I’ve noticed that there have been quite a few complaints in the chat rooms about memory usage on compute since the test set got bigger. I’d originally contributed the float16 patch to example_model.py to help alleviate this, a couple of months ago. I just realized that there’s a simple way improve on this and to nearly halve the memory usage in your inference pipeline if you’re using a tree based classifier (Xgboost, Catboost, Lightgbm, etc).

We just need to rescale the features and cast them to uint8. This further halves the memory usage for feature columns. Note that trick won’t work on the target column because that’s still a floating point value.
The intuition is that with tree based models like XGBoost, rescaling the inputs (and training the model with the rescaled) won’t affect the model’s performance.

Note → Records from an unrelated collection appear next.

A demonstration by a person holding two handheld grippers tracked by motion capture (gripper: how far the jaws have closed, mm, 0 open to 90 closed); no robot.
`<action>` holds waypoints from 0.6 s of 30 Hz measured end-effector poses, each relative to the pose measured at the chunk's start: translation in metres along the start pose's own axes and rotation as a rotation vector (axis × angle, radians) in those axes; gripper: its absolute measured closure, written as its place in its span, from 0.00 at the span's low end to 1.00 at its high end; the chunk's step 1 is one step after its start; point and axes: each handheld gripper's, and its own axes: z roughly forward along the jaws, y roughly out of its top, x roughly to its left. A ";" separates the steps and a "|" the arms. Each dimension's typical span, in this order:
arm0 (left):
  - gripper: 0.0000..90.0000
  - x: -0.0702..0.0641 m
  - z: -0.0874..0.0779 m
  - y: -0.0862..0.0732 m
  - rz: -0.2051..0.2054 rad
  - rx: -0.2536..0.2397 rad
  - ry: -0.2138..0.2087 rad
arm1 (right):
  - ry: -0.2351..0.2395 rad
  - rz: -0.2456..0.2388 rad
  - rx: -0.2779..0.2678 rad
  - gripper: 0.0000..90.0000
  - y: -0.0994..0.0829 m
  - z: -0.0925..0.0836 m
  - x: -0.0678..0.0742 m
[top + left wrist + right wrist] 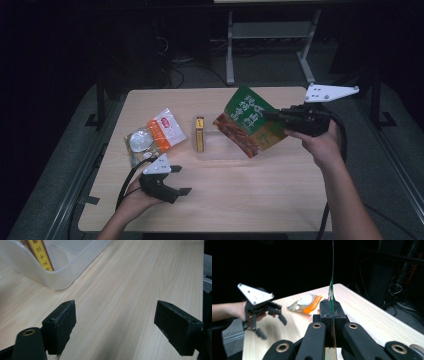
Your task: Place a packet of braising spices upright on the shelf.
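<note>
Room: dark all around, with metal frame legs and cables on the floor behind a pale wooden counter [240, 195].
High view, right tool [280, 116]: held up in the person's right hand [320, 145] over the counter's far right part, its jaws closed on the edge of a green and red snack bag [247, 125].
High view, snack bag: lifted clear of the counter, tilted, hanging above the right part of a clear plastic tray [220, 150].
High view, tray: near the middle of the counter; a narrow yellow box [200, 134] lies at its left side.
High view, orange and white packet [154, 135]: flat on the counter, left of the tray and apart from it.
High view, left tool [181, 180]: in the left hand [132, 202] at the near left, jaws spread with nothing between them, pointing right.
Left gripper view, left tool [115, 325]: two black pads [61, 327] stand wide apart over bare wood, gripping nothing.
Left gripper view, tray [62, 277]: its rounded corner sits at upper left, with the yellow box [41, 253] inside, printed characters legible here.
Right gripper view, right tool [331, 312]: jaws pressed together on the snack bag [331, 290], seen edge-on as a thin vertical line.
Right gripper view, far side: the left tool [272, 325] with its grey plate, and the orange packet [308, 303] on the counter behind.
</note>
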 end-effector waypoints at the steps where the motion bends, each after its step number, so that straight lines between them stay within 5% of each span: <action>1: 0.17 0.000 0.000 0.000 0.000 0.002 -0.001 | -0.023 0.000 -0.006 1.00 0.003 -0.001 -0.003; 11: 0.15 0.002 0.002 -0.002 -0.010 0.012 -0.009 | -0.122 0.018 0.008 1.00 0.018 -0.003 -0.022; 18: 0.15 0.000 0.005 -0.002 0.000 0.029 -0.015 | -0.150 0.032 0.033 1.00 0.014 0.008 -0.031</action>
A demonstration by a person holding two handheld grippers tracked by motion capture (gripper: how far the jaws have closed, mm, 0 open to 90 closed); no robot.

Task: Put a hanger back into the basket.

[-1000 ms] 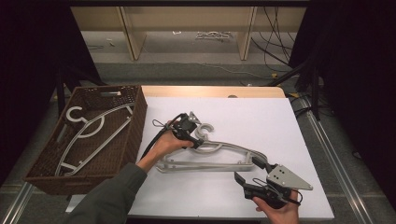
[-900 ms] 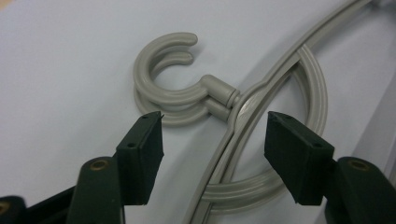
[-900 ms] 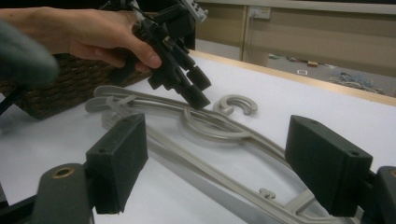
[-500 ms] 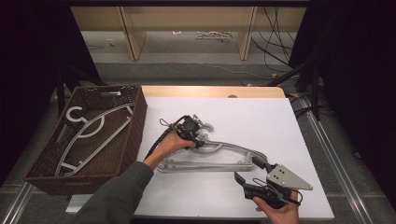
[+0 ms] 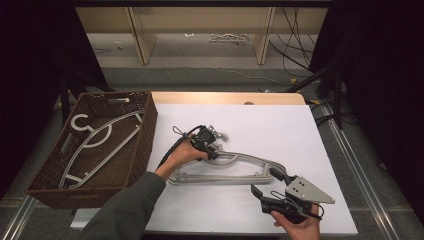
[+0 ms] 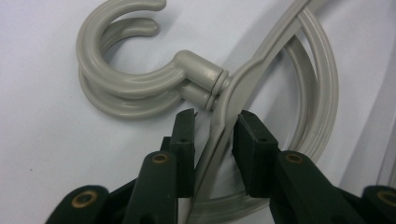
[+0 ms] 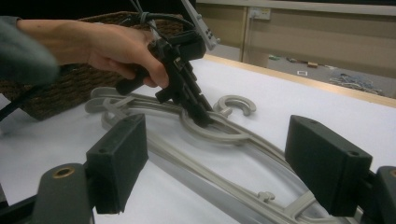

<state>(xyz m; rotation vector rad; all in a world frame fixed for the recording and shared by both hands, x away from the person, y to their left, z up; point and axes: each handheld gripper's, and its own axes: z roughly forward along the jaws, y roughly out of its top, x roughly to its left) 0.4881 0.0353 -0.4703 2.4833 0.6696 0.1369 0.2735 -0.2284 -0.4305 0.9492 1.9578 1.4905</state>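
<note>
A: Start at the left gripper (image 6: 212, 135). What are its jaws doing?

B: In the left gripper view they stand a little apart, one on each side of the top grey hanger (image 6: 261, 60), just below the neck where the hook joins. The thin plastic edge runs up between them. I cannot tell whether the pads actually press it yet.

A: One hanger or more?

B: At least two stacked; a second hook (image 6: 116, 100) peeks out under the first, toward the upper left of that frame.

A: And the right gripper (image 7: 233, 158)?

B: Its jaws are spread wide with nothing between them. It points along the hangers' far end, low in the frame. Beyond it, the left hand (image 7: 116, 51) holds its gripper tipped down onto the hanger neck.

A: Where does this all sit from above?

B: The hangers lie across the centre of the white table (image 5: 280, 125), hooks toward the middle, arms running to the lower right. The right hand (image 5: 297, 227) is at the bottom right edge. A brown wicker basket (image 5: 145, 135) at the left holds more grey hangers (image 5: 95, 145).
</note>
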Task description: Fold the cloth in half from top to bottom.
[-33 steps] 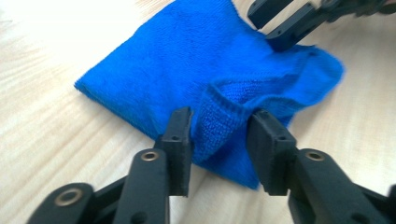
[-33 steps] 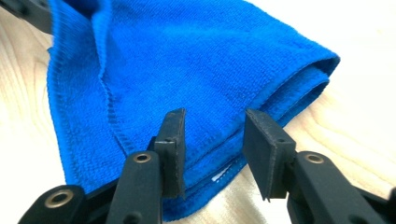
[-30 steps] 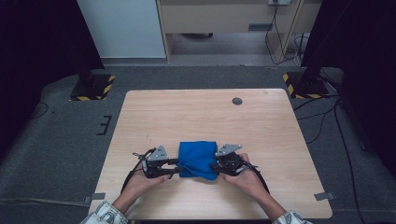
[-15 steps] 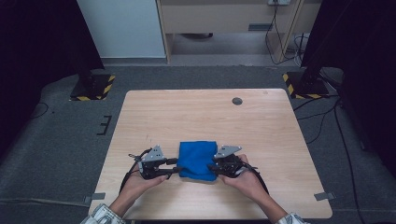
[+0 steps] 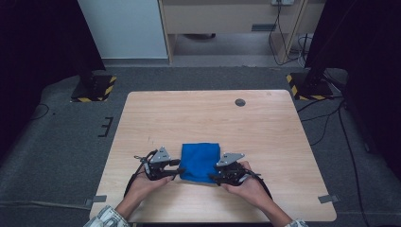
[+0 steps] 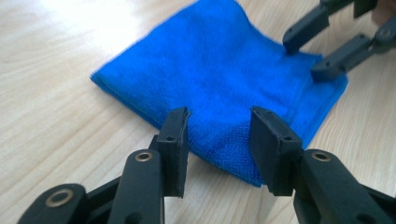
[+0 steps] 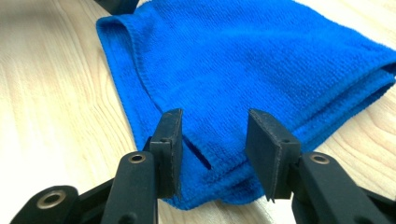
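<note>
Both grippers flank the folded blue cloth (image 5: 200, 161), one gripper at each near corner.

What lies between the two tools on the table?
The folded blue cloth lies between the left tool and the right tool, as the high view shows.

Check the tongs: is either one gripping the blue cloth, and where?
Neither. The left tongs and right tongs both stand open over near corners of the folded blue cloth, pads not pressing it.

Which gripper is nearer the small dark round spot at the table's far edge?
Right. The right gripper sits at the blue cloth's near right corner, closer to the spot; the left gripper flanks the cloth's left side.
</note>
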Available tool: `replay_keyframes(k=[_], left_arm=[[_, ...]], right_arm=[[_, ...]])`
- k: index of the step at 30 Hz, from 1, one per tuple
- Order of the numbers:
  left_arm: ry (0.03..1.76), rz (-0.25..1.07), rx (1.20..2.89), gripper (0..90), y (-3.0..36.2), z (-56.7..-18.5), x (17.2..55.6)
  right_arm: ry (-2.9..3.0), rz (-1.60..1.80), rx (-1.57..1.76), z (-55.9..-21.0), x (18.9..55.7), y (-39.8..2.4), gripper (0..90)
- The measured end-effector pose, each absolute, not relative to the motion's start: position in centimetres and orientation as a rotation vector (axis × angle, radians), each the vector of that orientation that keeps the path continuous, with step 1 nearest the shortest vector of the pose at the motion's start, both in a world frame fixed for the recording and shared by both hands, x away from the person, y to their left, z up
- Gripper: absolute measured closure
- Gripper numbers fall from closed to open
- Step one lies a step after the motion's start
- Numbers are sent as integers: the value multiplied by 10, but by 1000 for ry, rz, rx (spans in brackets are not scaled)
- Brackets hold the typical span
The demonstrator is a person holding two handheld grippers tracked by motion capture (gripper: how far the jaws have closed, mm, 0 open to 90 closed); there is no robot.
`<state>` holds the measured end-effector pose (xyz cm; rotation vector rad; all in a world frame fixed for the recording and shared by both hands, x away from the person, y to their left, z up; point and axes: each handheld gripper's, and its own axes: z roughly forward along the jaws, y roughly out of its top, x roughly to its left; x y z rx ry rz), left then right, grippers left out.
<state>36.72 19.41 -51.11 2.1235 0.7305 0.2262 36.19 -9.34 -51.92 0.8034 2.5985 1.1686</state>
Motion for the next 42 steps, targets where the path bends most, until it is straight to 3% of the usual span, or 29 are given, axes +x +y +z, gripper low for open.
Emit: replay_keyframes(k=[2, 5, 7, 22, 26, 29, 35, 42], left_arm=[[728, 220, 2127, 576, 193, -512, 367], [727, 220, 2131, 573, 193, -512, 367], [726, 218, 2134, 571, 193, -513, 367], [696, 269, 2233, 529, 188, -518, 363], [701, 265, 2236, 517, 190, -519, 363], [706, 280, 2233, 486, 191, -518, 362], [737, 309, 2199, 323, 192, -514, 365], [793, 316, 2168, 152, 193, -513, 367]], right_arm=[[2602, 1155, 784, -521, 363, -93, 647], [2610, 1155, 763, -520, 364, -94, 832], [2615, 1163, 759, -519, 364, -95, 888], [2650, 1135, 745, -514, 350, -104, 887], [2644, 1153, 756, -513, 351, -105, 791], [2620, 1167, 786, -511, 353, -106, 642], [2565, 1184, 813, -509, 357, -106, 383], [2514, 1216, 841, -507, 368, -103, 205]])
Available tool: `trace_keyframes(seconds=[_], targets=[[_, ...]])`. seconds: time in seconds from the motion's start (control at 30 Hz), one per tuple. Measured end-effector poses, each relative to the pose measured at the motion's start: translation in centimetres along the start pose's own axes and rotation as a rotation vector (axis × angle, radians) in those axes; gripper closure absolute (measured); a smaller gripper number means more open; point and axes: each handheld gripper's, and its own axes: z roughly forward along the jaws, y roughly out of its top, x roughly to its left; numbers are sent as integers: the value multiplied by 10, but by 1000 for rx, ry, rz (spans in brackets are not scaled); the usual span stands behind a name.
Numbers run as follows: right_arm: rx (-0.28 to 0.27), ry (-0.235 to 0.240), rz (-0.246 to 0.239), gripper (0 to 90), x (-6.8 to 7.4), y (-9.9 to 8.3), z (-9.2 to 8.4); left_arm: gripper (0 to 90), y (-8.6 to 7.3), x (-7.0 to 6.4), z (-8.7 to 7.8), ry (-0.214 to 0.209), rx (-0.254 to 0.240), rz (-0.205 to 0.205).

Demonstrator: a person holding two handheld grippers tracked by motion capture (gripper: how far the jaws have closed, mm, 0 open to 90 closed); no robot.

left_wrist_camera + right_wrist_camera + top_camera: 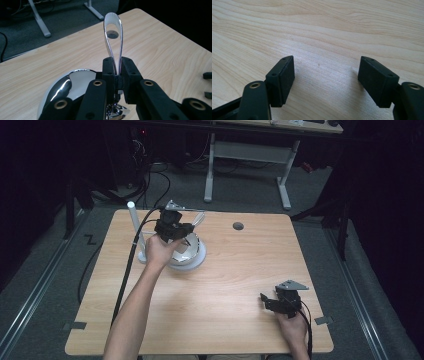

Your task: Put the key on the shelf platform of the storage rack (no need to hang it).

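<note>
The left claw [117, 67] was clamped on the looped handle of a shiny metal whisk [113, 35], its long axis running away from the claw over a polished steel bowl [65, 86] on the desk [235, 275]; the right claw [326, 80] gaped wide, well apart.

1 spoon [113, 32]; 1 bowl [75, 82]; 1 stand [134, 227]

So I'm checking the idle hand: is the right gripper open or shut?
Open. The right gripper has its jaws standing wide apart over bare table, with nothing between them.
</note>
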Motion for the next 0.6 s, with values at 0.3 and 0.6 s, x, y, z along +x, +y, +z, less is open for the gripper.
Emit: trace_keyframes(seconds=[0.3,0.6], targets=[[-1,9,-11,301,1,0,0,820,-7,4,16,10,33,-19],[-1,9,-11,301,1,0,0,817,-19,5,25,27,64,-21]])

I’ve tested this on example_model.py and verified that it generates the same predictions with and without the change. To try this for yourself, simply replace the read_csv function in example_predictions.py (or your derivative thereof) with the following function:

def read_csv(file_path):
    to_uint8 = lambda x: np.uint8(float(x) * 4)
    with open(file_path) as f:
        column_names = next(csv.reader(f))
    dtypes = {TOURNAMENT_NAME: np.float16}
    converters = {x: to_uint8 for x in column_names if x.startswith('feature')}
    return pd.read_csv(file_path, dtype=dtypes, converters=converters).set_index("id")
20 Likes

Can I ask, is this working on the training process? It seems to me 32GB RAM still not sufficient for the full datasets.